I have 2D data with string labels in a dataframe:

df = pd.DataFrame(data, columns = ['dim1', 'dim2', 'label'])

The labels are strings that have an ordering e.g 'small', 'small-medium, 'medium', 'medium-big', 'big' (simplified for the purposes of the question).

I would like to plot my data on a scatterplot in such a way so that the colors reflect the ordering (so I'm going to use to a perceptually uniform sequential colormap).

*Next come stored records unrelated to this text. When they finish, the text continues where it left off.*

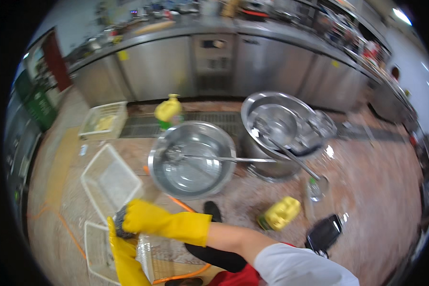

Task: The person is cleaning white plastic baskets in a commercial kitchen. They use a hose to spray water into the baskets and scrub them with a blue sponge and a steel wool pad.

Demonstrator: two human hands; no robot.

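Observation:
My right hand [144,218], in a yellow rubber glove, is closed around a dark grey scouring pad [121,221]. Close below it, my left hand [123,250] wears a matching glove, with one finger pointing up along the pad's left side. A pale plastic basket with slotted sides [145,255] is right beside the left hand. Whether that hand grips the basket is hidden. Behind the hands lie a white plastic basket [109,182] and, nearer, another white basket [96,246], partly covered by the left glove.
A large steel basin [193,178] holds water and a long-handled ladle [228,159]. To its right, another steel basin [282,125] contains metal utensils. Yellow jugs [169,111] [280,214], a black dustpan-like object [324,232] and an orange hose [180,203] are on the wet floor.

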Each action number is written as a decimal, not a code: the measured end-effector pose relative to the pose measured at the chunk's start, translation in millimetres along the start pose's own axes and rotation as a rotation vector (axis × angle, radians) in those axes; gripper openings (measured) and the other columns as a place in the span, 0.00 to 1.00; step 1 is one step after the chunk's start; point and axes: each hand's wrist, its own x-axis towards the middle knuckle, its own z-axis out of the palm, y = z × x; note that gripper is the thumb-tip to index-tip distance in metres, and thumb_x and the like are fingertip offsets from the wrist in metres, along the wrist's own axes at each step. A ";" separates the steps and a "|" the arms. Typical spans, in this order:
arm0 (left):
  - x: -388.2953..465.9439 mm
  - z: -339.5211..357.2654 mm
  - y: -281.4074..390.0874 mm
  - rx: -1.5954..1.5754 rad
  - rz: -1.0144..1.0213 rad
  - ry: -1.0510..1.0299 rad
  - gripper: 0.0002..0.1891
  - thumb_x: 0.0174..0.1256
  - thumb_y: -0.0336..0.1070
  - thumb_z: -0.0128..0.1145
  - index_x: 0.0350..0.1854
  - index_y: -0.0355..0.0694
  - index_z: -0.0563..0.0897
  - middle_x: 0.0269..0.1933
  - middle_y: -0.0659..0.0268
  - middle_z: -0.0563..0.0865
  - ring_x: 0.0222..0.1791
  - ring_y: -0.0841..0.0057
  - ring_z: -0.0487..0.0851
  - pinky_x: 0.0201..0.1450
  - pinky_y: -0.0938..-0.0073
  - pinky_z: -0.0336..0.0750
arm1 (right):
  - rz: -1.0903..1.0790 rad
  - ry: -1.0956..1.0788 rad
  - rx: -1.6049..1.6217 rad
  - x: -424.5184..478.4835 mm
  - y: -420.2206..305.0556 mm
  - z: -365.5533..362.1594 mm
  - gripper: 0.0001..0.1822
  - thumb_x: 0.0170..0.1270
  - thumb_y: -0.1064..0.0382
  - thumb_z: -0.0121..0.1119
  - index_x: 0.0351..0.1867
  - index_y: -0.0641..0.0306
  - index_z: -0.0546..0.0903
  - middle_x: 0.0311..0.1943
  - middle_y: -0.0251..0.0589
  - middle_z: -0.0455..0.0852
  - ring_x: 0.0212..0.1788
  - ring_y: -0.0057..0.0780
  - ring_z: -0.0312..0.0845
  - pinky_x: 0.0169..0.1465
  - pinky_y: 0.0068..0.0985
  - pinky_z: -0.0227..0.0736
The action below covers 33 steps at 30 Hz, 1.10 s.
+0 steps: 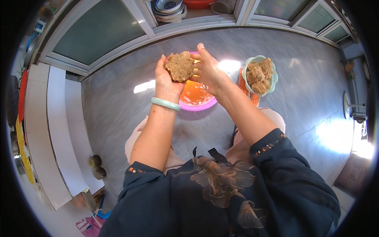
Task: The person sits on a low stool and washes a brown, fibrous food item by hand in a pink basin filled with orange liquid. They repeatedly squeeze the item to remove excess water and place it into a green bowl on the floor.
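On the palm of my left hand [168,77] rests a rough brown clump of shredded food [180,66], its exact kind not clear. A pale green bangle [165,104] circles that wrist. My right hand [208,69] is spread just to the right of the clump, thumb up and holding nothing; whether its fingertips touch the clump I cannot tell. Beneath both hands a pink-rimmed basin [198,107] stands on the floor with liquid in it, looking orange. To the right, a pale green scalloped bowl [276,77] holds several similar brown clumps [258,74].
An orange patterned item [245,86] lies partly under the bowl. Glass-fronted cabinets [100,32] line the far side, with stacked bowls [168,7] inside one opening. White steps or ledges [59,118] run along the left, near two small round objects [97,166]. The grey floor [118,112] looks glossy.
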 end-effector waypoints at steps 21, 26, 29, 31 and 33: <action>-29.7 19.4 -15.6 -0.060 -0.140 -0.119 0.16 0.74 0.44 0.42 0.51 0.38 0.76 0.49 0.59 0.83 0.51 0.64 0.83 0.57 0.62 0.79 | -0.879 -0.011 -0.594 4.3 11.8 3.8 0.24 0.66 0.52 0.60 0.52 0.73 0.78 0.44 0.49 0.79 0.47 0.38 0.78 0.54 0.29 0.72; -28.6 6.7 -15.8 -0.007 -0.099 -0.193 0.15 0.75 0.46 0.45 0.47 0.40 0.77 0.45 0.62 0.85 0.47 0.68 0.84 0.51 0.66 0.81 | -1.032 -0.113 -0.936 -4.0 10.6 1.2 0.26 0.61 0.53 0.63 0.54 0.72 0.78 0.47 0.53 0.81 0.51 0.45 0.79 0.57 0.33 0.72; -42.0 15.8 -17.4 0.085 -0.135 -0.208 0.20 0.74 0.56 0.49 0.44 0.42 0.80 0.44 0.63 0.86 0.45 0.69 0.85 0.49 0.66 0.82 | -1.112 -0.028 -0.965 -10.2 10.9 -6.6 0.23 0.57 0.54 0.65 0.48 0.71 0.81 0.43 0.54 0.83 0.48 0.49 0.79 0.55 0.37 0.73; -39.2 17.0 -20.1 0.056 -0.222 -0.229 0.27 0.69 0.65 0.49 0.45 0.42 0.81 0.44 0.64 0.86 0.45 0.70 0.85 0.49 0.66 0.82 | -1.117 -0.030 -0.983 -9.3 13.8 -13.0 0.21 0.56 0.54 0.66 0.44 0.70 0.82 0.42 0.53 0.84 0.47 0.50 0.79 0.55 0.39 0.73; -43.3 19.1 -18.8 0.123 -0.310 -0.235 0.30 0.68 0.68 0.48 0.45 0.43 0.81 0.47 0.63 0.86 0.48 0.69 0.85 0.51 0.65 0.81 | -1.172 -0.020 -1.023 -15.2 13.5 -16.1 0.18 0.54 0.53 0.66 0.39 0.65 0.83 0.38 0.49 0.84 0.44 0.50 0.78 0.57 0.43 0.69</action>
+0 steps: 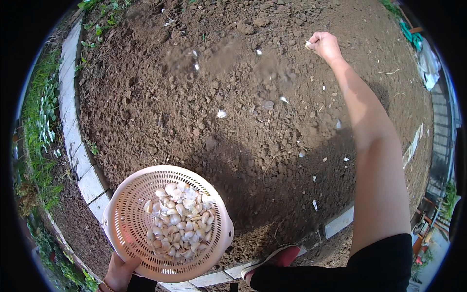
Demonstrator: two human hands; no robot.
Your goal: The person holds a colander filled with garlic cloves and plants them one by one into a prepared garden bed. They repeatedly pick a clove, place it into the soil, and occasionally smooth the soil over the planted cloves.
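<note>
My left hand (122,272), at the lower left, holds a pale pink plastic colander (127,233) by its rim, the thumb over the edge. A heap of garlic cloves (178,222) lies in the colander, with bits of papery skin among them. Stretched out to the upper right, my right hand (324,44) pinches a garlic clove (308,44) between thumb and fingertips, over brown soil (164,120). On the soil lie several scattered white cloves, among them one near the middle (221,114) and one higher up (259,52).
Pale edging blocks (89,184) curve along the left and bottom of the soil. Green plants (43,146) grow beyond them at left. A red shoe (281,257) stands by the lower edging. A whitish plastic bag (427,65) lies at the right edge.
</note>
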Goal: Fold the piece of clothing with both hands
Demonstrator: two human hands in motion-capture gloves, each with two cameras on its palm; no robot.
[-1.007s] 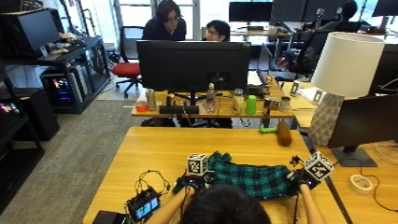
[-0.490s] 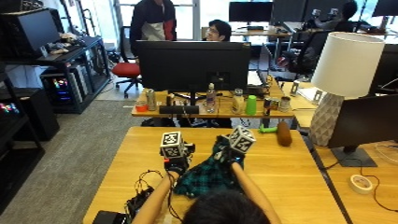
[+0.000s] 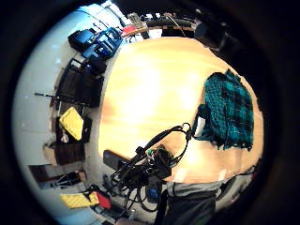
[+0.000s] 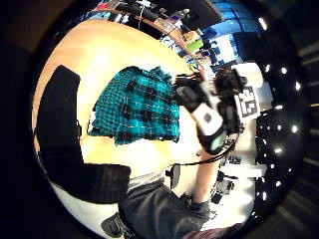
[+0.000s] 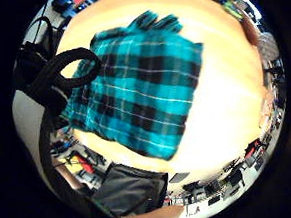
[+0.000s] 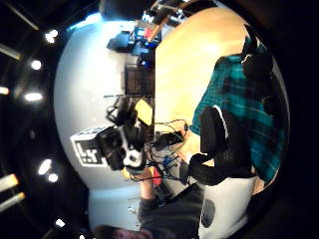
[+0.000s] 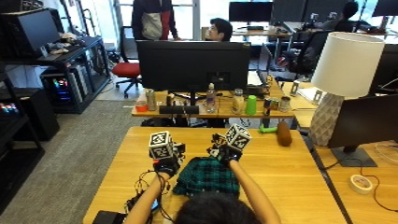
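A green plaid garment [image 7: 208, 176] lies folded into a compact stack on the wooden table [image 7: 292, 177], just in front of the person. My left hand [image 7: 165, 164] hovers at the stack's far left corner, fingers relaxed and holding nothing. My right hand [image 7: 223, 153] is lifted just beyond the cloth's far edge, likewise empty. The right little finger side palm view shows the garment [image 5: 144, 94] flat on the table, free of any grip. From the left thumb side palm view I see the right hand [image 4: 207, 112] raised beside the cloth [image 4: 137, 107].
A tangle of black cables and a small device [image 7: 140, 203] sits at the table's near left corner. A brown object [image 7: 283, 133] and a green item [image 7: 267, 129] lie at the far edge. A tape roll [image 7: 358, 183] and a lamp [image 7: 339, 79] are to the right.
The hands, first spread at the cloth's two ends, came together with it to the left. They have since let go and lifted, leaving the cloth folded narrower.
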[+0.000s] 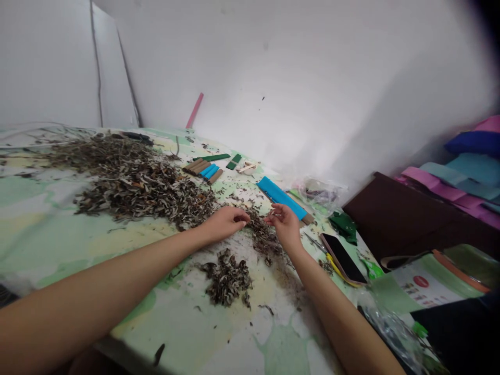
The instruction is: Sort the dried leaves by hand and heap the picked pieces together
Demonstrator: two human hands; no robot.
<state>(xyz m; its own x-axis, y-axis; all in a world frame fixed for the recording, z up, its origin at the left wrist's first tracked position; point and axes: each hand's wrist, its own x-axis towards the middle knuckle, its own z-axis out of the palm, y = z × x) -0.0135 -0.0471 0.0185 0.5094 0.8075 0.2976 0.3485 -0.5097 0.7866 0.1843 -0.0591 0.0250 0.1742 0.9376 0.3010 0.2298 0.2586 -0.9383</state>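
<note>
My left hand (228, 223) is over the middle of the table, its fingers curled in toward the thumb. Opposite it, my right hand (287, 225) has its fingers bent together. What either hand's fingertips hold is too small to make out. Between and below the hands lies a strip of dry stems and leaf bits (263, 237). Nearer to me sits a small heap of dried leaves (228, 278). To the left of my left hand spreads a large pile of dried leaves (144, 192).
Brown and blue rolls (203, 169) lie at the back, near a blue strip (281, 197). On the right are scissors with yellow handles (338, 268), a phone (344, 258), a clear plastic bag (318, 192), a green package (422, 281) and a dark box (406, 213).
</note>
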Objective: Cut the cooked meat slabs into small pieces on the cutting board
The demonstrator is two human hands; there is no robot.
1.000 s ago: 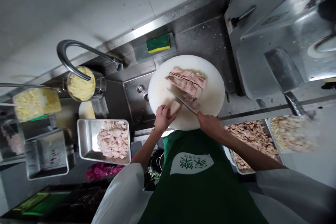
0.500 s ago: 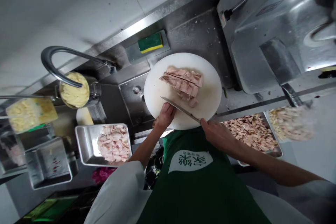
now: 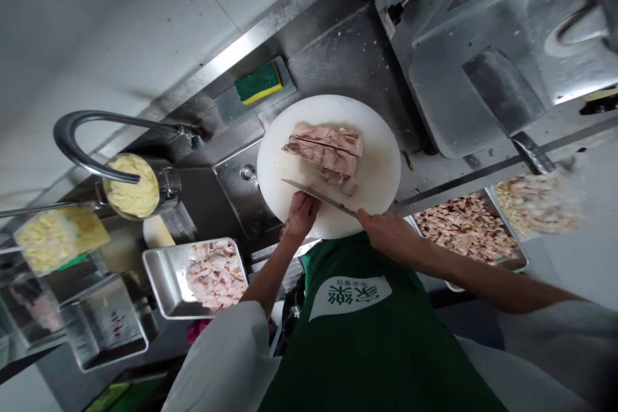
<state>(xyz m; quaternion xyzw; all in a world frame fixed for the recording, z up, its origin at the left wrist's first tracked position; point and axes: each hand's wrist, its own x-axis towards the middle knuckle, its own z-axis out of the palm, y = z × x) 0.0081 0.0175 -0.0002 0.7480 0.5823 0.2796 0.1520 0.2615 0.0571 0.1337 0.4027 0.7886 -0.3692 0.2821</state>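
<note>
A round white cutting board [image 3: 379,161] bears a slab of pale pink meat [image 3: 323,148], cut lengthwise, with smaller pieces at its near side. My right hand [image 3: 383,232] is closed round the handle of a kitchen knife [image 3: 321,196]. The blade points left across the near part of the board, apart from the slab. My left hand [image 3: 302,214] is closed, its fingertips bunched against the near side of the blade. Whatever those fingers may hold is hidden.
Left of the board are a sink [image 3: 244,196], a curved faucet [image 3: 96,117], a pot of yellow slices [image 3: 132,187] and a metal tray of cut meat [image 3: 164,280]. A green sponge [image 3: 259,82] lies behind. On the right are a cleaver [image 3: 505,90] and a tray of chopped meat [image 3: 466,228].
The view has shifted and turned slightly, so the board and hands appear a little further left. Both hands keep nearly the same pose, with the knife still in my right hand.
</note>
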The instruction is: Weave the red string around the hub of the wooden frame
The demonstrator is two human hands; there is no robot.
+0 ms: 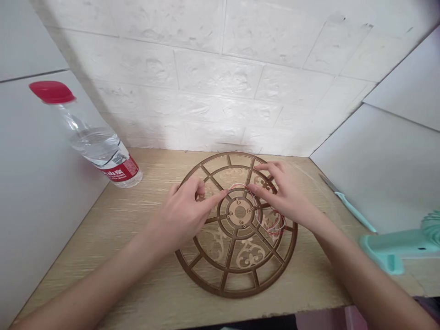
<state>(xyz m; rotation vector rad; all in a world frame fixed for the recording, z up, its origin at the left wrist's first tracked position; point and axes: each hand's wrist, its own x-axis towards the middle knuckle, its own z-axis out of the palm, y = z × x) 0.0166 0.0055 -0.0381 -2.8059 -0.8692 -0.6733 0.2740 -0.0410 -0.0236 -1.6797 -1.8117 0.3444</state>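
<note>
Forearms [113, 275] | left hand [187, 208], right hand [288, 193] at wheel [236, 237] | rim [237, 293], bottle [103, 146] well apart

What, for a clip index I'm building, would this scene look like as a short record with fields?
Left hand: thumb extended toward the wires
Right hand: thumb near the wires, fingers spread
Round frame: brown, lying on the table
Wires: thin, red and white, bunched toward the right
Bottle: upright, red cap, on the left
Far right: knife, turquoise device
</note>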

Currently, here's what I have, which just plots the datapoints and colors them based on their labels:

groups = df.groupby('label')

fig = plt.figure(figsize=[20, 20])
ax = fig.add_subplot(111)

for name, group in groups:
    ax.plot(group.dim1, group.dim2, label=name, marker='o', linestyle='', markersize=12)
ax.legend(fontsize=20)

How can I adjust the code so that it does what I want?

An Ignorant Wanderer
  • 1,322
  • 1
  • 10
  • 23
  • I don't understand what do you want. You want the legend to be odered as *'small', 'small-medium, 'medium', 'medium-big', 'big'* like https://i.stack.imgur.com/9xgKG.png? – Ynjxsjmh Aug 11 '20 at 04:32
  • @Ynjxsjmh well no not just the legend (but I do want it to be ordered as well). The colors that correspond to the different categories from big to small, I'd like them to be ordered. Take a look at https://matplotlib.org/3.1.1/gallery/color/colormap_reference.html Let's say I choose the "inferno" colormap. I'd like, for example, for big to correspond to the leftmost part of the color spectrum, while small to the rightmost – An Ignorant Wanderer Aug 11 '20 at 15:14

1 Answers1

0

Just specify the order to plot the datapoints so that the legend label is ordered.

import matplotlib.pyplot as plt
import numpy as np
import pandas as pd


data = {'dim1':  range(1, 7),
        'dim2': range(11, 17),
        'label': [ 'small', 'small-medium', 'medium', 'medium-big', 'big', 'small']
        }

df = pd.DataFrame(data, columns = ['dim1', 'dim2', 'label'])

groups = df.groupby('label')

fig = plt.figure(figsize=[20, 20])
ax = fig.add_subplot(111)

labels = ['small', 'small-medium', 'medium', 'medium-big', 'big']
labels.reverse()
colors = plt.get_cmap('inferno').colors
step = len(colors) // len(labels)


for i, label in enumerate(labels):
    for name, group in groups:
        if label == name:
            ax.plot(group.dim1, group.dim2, label=name, marker='o', linestyle='', markersize=12, color=colors[i*step])

ax.legend(fontsize=20)

plt.show()

enter image description here

I use a naive version of getting elements from a list evenly, for more you could refer Select N evenly spaced out elements in array, including first and last.

Ynjxsjmh
  • 28,441
  • 6
  • 34
  • 52